● **AIM OF THE TASK**
Retype each entry verbatim. Do not include the images.

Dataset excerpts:
______________________________
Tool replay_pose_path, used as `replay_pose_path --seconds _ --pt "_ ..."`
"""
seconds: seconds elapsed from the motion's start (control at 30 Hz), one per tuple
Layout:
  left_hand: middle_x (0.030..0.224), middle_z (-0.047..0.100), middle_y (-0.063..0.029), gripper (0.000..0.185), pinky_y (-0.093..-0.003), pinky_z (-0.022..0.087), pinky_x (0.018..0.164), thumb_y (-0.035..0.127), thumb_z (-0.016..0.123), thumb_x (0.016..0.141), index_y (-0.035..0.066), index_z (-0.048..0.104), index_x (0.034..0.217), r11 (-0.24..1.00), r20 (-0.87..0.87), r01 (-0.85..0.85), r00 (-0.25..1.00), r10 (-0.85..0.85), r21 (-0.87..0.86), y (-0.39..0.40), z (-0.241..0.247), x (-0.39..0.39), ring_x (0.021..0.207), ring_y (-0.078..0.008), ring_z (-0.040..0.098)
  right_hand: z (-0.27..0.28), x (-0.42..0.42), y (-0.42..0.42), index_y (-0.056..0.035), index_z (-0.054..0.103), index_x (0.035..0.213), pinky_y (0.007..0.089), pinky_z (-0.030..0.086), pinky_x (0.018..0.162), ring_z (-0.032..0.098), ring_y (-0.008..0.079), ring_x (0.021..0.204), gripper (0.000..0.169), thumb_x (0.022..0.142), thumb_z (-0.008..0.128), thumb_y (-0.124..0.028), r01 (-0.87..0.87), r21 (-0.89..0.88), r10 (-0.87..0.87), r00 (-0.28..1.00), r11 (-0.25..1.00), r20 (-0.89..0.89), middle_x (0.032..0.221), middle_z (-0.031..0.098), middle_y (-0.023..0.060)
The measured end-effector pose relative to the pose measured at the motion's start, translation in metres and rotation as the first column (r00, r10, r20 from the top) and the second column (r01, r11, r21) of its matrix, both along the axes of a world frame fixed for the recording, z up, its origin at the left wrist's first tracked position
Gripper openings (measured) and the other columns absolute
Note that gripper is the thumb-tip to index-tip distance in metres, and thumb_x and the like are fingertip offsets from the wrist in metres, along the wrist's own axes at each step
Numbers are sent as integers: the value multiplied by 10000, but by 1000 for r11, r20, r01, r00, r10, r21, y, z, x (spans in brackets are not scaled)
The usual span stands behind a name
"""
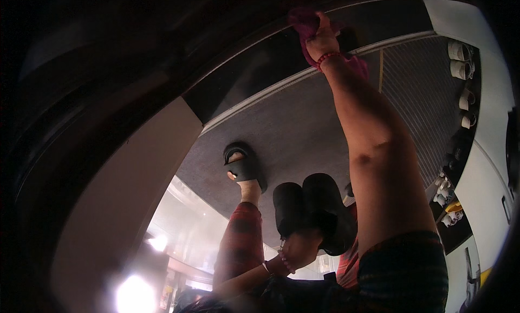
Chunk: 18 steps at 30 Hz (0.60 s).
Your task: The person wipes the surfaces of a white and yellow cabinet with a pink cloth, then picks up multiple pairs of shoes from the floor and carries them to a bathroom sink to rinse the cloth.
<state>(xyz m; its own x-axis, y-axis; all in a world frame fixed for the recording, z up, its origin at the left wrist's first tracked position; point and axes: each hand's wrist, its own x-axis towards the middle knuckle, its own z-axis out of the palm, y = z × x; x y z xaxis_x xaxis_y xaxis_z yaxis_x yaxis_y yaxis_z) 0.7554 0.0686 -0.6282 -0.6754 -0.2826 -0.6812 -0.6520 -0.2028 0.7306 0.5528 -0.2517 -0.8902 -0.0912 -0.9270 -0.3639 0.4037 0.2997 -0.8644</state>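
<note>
My right hand [323, 44], with a red bead bracelet at the wrist, is stretched far forward and grips a magenta cloth [304, 24]. Part of the cloth hangs below the wrist. It lies against a dark, glossy shelf-like surface [252, 79] with a pale metal edge strip. Close to my body, my left hand [302, 248] holds a pair of black slippers [289, 205] together, their soles towards the camera. The fingers are partly hidden in shadow.
My foot wears a dark slide sandal [243, 166] on the grey floor [284, 126]. At the right, several shoes [461, 69] line a ribbed dark surface [418, 97] beside white cabinet panels [485, 174]. A pale panel [134, 166] rises at the left.
</note>
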Motion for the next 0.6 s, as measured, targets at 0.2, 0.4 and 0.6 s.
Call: replay_pose_path --seconds 0.2,0.4,0.6 --pt "766 576 -128 120 -342 473 556 44 523 667 47 600 759 992 -65 61 995 -69 -107 -12 8 5 675 -244 578 -14 -49 -40 -79 447 1147 389 246 989 364 278 1142 462 742 535 -282 29 -55 -61 646 998 -761 1171 455 141" --pt "752 557 -123 121 -329 474 568 33 518 661 35 594 756 990 -41 124 991 -127 -60 -9 13 4 680 -251 574 -20 44 -19 -91 503 1109 449 161 1024 306 311 1172 373 793 445 -280 -54 42 31 -182 998 -983 1226 419 124" --pt "782 579 -106 116 -309 474 556 35 538 641 26 613 730 997 -61 34 997 -38 -64 10 7 9 684 -256 579 33 169 17 -58 387 1157 393 460 718 479 333 896 421 753 477 -135 -11 306 307 27 952 -951 1088 415 202"
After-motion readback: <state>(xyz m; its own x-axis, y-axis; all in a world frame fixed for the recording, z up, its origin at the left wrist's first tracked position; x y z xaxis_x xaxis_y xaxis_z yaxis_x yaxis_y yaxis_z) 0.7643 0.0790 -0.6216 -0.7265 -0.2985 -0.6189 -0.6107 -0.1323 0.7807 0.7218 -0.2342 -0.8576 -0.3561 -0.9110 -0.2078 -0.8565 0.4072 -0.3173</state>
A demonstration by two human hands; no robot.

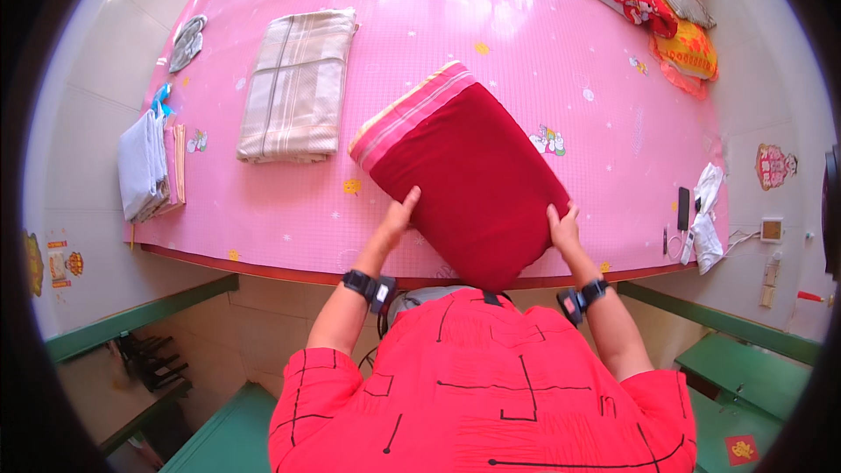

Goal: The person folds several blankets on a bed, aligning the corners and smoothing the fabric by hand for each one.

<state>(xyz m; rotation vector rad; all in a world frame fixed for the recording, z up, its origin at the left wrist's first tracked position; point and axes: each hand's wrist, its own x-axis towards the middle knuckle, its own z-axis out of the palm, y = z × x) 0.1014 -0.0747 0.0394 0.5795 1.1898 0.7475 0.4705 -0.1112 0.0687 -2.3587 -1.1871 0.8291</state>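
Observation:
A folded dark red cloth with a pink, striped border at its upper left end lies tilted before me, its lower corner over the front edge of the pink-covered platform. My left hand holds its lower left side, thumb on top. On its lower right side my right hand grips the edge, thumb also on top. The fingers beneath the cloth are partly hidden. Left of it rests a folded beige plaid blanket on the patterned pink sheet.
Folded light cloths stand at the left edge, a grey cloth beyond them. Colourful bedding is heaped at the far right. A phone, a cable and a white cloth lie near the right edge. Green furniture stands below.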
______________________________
● **THE COMPLETED TASK**
Tool replay_pose_path, used as `replay_pose_path --seconds _ --pt "_ ..."`
"""
seconds: seconds elapsed from the motion's start (control at 30 Hz), one per tuple
Layout:
  left_hand: middle_x (0.030..0.224), middle_z (-0.047..0.100), middle_y (-0.063..0.029), gripper (0.000..0.185), pinky_y (-0.093..-0.003), pinky_z (-0.022..0.087), pinky_x (0.018..0.164), thumb_y (-0.035..0.127), thumb_z (-0.016..0.123), thumb_x (0.016..0.141), index_y (-0.035..0.066), index_z (-0.048..0.104), index_x (0.034..0.217), r11 (-0.24..1.00), r20 (-0.87..0.87), r01 (-0.85..0.85), r00 (-0.25..1.00), r10 (-0.85..0.85), r21 (-0.87..0.86), y (-0.39..0.40), z (-0.241..0.247), x (-0.39..0.39), ring_x (0.021..0.207), ring_y (-0.078..0.008), ring_z (-0.040..0.098)
  right_hand: z (-0.27..0.28), x (-0.42..0.42), y (-0.42..0.42), index_y (-0.056..0.035), index_z (-0.054..0.103), index_x (0.035..0.213), pinky_y (0.007..0.089), pinky_z (-0.030..0.086), pinky_x (0.018..0.162), ring_z (-0.032..0.098), ring_y (-0.008..0.079), ring_x (0.021..0.204), gripper (0.000..0.169), thumb_x (0.022..0.142), thumb_z (-0.008..0.128), thumb_y (-0.124..0.028), r01 (-0.87..0.87), r21 (-0.89..0.88), r10 (-0.87..0.87), r00 (-0.28..1.00), r11 (-0.25..1.00), r20 (-0.89..0.89), middle_x (0.032..0.221), middle_z (-0.031..0.098), middle_y (-0.023..0.060)
The measured end-effector pose relative to the pose measured at the motion's start, translation in metres and rotation as the first column (r00, r10, r20 from the top) and the second column (r01, r11, r21) of its matrix, both along the axes of a world frame fixed for the recording, z up, its origin at the left wrist's first tracked position
Gripper openings (measured) and the other columns absolute
Note that gripper is the thumb-tip to index-tip distance in metres, and thumb_x and the like are fingertip offsets from the wrist in metres, along the wrist's own axes at each step
Numbers are sent as integers: the value multiplied by 10000, but by 1000 for r11, r20, r01, r00, r10, r21, y, z, x (spans in brackets are not scaled)
The usual span stands behind a name
"""
Chunk: 18 steps at 30 Hz (0.60 s).
Your task: The person wipes the surfaces of a white and yellow cabinet with a pink cloth, then picks up multiple pairs of shoes from the floor and carries them to a bathroom sink to rinse the cloth.
<state>(xyz m; its own x-axis, y-axis; all in a world frame fixed for the recording, z up, its origin at the left wrist's first tracked position; point and axes: each hand's wrist, its own x-axis towards the middle knuckle, its own z-axis out of the palm, y = z × x; x y z xaxis_x xaxis_y xaxis_z yaxis_x yaxis_y yaxis_z) 0.7554 0.0686 -0.6282 -0.6754 -0.2826 -0.6812 -0.6520 -0.2028 0.7306 0.5528 -0.2517 -0.8902 -0.0912 -0.9270 -0.3639 0.4037 0.2997 -0.8644</state>
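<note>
My right hand [323, 44], with a red bead bracelet at the wrist, is stretched far forward and grips a magenta cloth [304, 24]. Part of the cloth hangs below the wrist. It lies against a dark, glossy shelf-like surface [252, 79] with a pale metal edge strip. Close to my body, my left hand [302, 248] holds a pair of black slippers [289, 205] together, their soles towards the camera. The fingers are partly hidden in shadow.
My foot wears a dark slide sandal [243, 166] on the grey floor [284, 126]. At the right, several shoes [461, 69] line a ribbed dark surface [418, 97] beside white cabinet panels [485, 174]. A pale panel [134, 166] rises at the left.
</note>
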Motion for the next 0.6 s, as measured, targets at 0.2, 0.4 and 0.6 s.
Call: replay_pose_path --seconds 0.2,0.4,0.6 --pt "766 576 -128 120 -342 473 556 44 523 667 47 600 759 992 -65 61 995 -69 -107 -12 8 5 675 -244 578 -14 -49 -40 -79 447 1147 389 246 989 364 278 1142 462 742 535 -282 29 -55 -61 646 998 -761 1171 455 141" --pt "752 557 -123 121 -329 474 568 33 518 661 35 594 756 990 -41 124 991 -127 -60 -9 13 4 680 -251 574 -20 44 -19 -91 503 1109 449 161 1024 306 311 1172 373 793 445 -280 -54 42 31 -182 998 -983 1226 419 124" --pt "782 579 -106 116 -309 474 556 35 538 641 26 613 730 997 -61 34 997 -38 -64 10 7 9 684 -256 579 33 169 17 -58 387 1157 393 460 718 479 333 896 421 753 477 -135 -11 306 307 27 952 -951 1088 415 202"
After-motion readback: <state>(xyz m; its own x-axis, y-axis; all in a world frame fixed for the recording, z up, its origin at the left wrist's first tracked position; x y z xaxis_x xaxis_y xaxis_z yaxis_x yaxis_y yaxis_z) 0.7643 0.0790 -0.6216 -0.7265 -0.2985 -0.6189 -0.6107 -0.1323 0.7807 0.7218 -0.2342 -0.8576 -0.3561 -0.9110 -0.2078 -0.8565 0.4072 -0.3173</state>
A demonstration by two human hands; no robot.


Goal: The person folds several blankets on a bed, aligning the corners and smoothing the fabric by hand for each one.

<state>(xyz m; rotation vector rad; all in a world frame fixed for the recording, z up, its origin at the left wrist's first tracked position; point and axes: each hand's wrist, its own x-axis towards the middle knuckle, its own z-axis out of the palm, y = z × x) 0.1014 -0.0747 0.0394 0.5795 1.1898 0.7475 0.4705 -0.1112 0.0687 -2.3587 -1.1871 0.8291</state>
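Observation:
A folded dark red cloth with a pink, striped border at its upper left end lies tilted before me, its lower corner over the front edge of the pink-covered platform. My left hand holds its lower left side, thumb on top. On its lower right side my right hand grips the edge, thumb also on top. The fingers beneath the cloth are partly hidden. Left of it rests a folded beige plaid blanket on the patterned pink sheet.
Folded light cloths stand at the left edge, a grey cloth beyond them. Colourful bedding is heaped at the far right. A phone, a cable and a white cloth lie near the right edge. Green furniture stands below.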

The exercise requires no additional answer.